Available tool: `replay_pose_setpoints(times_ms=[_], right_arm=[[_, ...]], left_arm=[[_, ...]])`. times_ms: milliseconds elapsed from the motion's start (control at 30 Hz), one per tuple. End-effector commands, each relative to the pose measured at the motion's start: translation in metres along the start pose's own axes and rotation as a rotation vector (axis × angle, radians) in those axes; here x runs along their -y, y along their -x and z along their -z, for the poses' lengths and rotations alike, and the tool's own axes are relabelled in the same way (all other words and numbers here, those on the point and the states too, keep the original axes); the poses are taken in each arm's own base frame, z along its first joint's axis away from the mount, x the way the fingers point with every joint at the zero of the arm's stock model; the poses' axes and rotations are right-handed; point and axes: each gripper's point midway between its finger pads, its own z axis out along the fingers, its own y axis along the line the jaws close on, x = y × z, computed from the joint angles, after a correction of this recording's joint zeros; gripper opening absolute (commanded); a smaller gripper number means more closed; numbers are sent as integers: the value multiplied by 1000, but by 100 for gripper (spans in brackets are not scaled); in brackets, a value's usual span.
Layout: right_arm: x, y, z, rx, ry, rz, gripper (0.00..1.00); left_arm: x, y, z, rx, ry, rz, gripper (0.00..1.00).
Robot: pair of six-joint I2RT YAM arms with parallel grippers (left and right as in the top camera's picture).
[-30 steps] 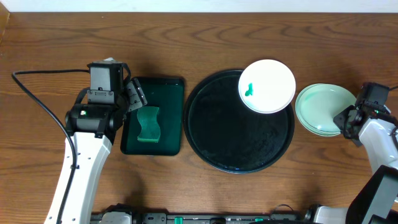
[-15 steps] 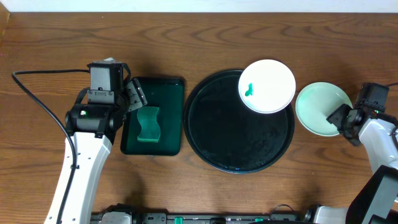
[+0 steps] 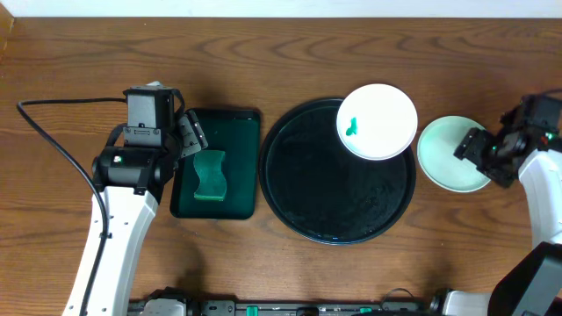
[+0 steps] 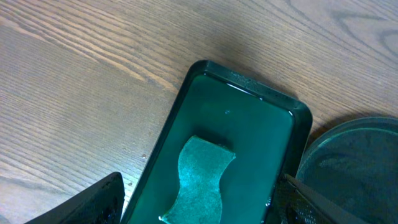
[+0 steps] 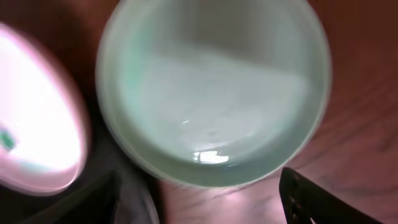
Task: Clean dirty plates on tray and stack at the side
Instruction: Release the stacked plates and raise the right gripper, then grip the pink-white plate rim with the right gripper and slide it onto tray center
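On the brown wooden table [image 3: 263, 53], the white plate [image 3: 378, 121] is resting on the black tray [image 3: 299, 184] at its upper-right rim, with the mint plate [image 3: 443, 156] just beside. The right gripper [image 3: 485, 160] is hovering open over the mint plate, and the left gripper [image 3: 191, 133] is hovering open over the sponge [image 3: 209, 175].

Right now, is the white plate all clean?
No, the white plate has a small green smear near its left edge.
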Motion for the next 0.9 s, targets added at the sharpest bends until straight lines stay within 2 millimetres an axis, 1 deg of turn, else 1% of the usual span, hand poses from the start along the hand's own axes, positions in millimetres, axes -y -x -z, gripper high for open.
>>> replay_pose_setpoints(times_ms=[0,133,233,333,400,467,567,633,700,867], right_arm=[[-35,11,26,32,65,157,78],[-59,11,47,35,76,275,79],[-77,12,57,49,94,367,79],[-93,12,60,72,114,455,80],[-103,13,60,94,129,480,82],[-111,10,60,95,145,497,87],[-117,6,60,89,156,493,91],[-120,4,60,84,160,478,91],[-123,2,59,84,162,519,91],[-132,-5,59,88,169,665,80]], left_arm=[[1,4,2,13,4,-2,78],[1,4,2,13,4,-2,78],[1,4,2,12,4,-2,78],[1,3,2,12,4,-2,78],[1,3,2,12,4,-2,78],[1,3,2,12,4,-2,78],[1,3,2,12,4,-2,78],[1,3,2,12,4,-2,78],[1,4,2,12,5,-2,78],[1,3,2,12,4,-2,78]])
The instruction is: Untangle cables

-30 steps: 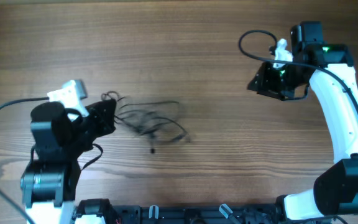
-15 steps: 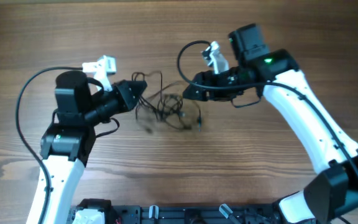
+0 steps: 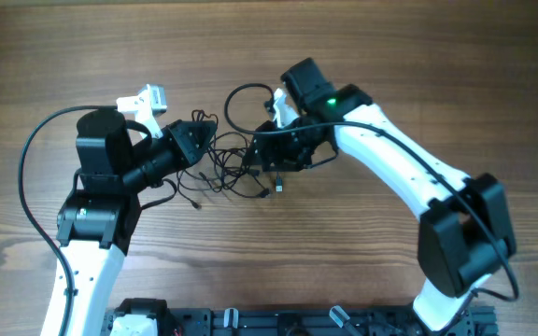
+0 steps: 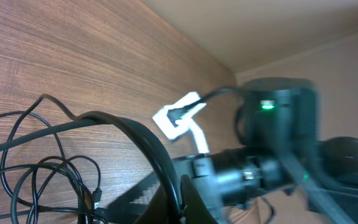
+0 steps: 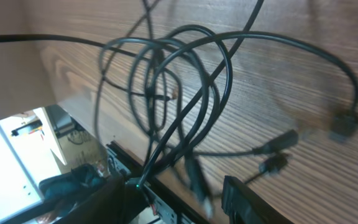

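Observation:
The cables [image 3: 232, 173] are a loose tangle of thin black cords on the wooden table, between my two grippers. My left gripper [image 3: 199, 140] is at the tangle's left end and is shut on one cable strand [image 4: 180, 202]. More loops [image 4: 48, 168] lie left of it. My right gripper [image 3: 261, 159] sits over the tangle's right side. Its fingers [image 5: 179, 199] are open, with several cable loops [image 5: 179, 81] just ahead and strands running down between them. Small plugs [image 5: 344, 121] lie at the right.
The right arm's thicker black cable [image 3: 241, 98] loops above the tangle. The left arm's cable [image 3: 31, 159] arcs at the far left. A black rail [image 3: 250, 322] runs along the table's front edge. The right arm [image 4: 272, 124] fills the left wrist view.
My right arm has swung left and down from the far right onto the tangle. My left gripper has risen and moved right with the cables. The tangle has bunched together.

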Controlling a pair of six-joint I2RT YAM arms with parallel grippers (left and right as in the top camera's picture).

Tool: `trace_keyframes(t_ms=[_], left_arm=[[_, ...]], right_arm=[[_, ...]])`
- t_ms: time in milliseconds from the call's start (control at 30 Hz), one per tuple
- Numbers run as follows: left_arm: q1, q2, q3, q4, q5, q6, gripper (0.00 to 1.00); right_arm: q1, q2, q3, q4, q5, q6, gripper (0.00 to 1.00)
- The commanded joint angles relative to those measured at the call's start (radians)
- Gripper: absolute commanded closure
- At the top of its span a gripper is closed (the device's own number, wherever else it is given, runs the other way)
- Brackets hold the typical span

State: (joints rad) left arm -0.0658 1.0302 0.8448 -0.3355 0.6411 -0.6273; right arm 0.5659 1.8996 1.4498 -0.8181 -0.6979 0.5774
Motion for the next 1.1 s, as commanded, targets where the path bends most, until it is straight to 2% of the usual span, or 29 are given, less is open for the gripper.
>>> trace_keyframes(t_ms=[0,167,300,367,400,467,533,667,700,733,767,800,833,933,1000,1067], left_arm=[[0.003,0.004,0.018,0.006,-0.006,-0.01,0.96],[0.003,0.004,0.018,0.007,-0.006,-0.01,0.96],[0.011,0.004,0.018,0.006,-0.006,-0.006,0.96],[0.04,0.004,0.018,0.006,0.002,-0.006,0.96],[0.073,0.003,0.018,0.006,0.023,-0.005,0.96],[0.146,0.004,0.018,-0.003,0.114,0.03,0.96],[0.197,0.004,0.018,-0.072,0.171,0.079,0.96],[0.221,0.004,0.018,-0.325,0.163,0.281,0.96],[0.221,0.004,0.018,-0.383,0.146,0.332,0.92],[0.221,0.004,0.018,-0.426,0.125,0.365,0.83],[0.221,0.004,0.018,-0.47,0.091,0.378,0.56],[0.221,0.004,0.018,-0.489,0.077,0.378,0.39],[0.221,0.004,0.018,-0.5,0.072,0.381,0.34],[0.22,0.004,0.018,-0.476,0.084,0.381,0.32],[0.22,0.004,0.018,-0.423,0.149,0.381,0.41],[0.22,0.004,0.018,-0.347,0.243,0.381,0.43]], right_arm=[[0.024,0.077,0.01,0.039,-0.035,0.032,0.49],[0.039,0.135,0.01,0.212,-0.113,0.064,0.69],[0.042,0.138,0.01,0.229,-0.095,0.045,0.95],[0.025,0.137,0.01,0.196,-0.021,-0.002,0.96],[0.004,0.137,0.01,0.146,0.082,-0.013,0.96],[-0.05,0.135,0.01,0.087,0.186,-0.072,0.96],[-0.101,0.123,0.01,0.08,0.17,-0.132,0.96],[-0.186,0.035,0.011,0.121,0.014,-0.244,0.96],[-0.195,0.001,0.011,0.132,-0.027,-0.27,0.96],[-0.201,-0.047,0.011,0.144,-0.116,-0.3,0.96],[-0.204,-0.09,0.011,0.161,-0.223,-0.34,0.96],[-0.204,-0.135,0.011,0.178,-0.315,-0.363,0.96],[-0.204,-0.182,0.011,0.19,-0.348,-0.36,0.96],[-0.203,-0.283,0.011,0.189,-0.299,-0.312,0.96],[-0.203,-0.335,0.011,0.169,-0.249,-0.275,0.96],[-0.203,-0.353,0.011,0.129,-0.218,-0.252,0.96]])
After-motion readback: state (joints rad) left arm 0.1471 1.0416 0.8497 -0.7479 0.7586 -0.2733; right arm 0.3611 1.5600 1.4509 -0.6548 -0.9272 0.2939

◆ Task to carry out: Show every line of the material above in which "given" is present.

◆ Expected answer:
- At the top of its span a gripper is closed (the device's own number, wherever else it is given, runs the other way)
Motion for the next 1.1 s, as commanded, targets where the path bends most, until it is straight to 2% of the usual span, or 29 are given, less is open for the gripper.

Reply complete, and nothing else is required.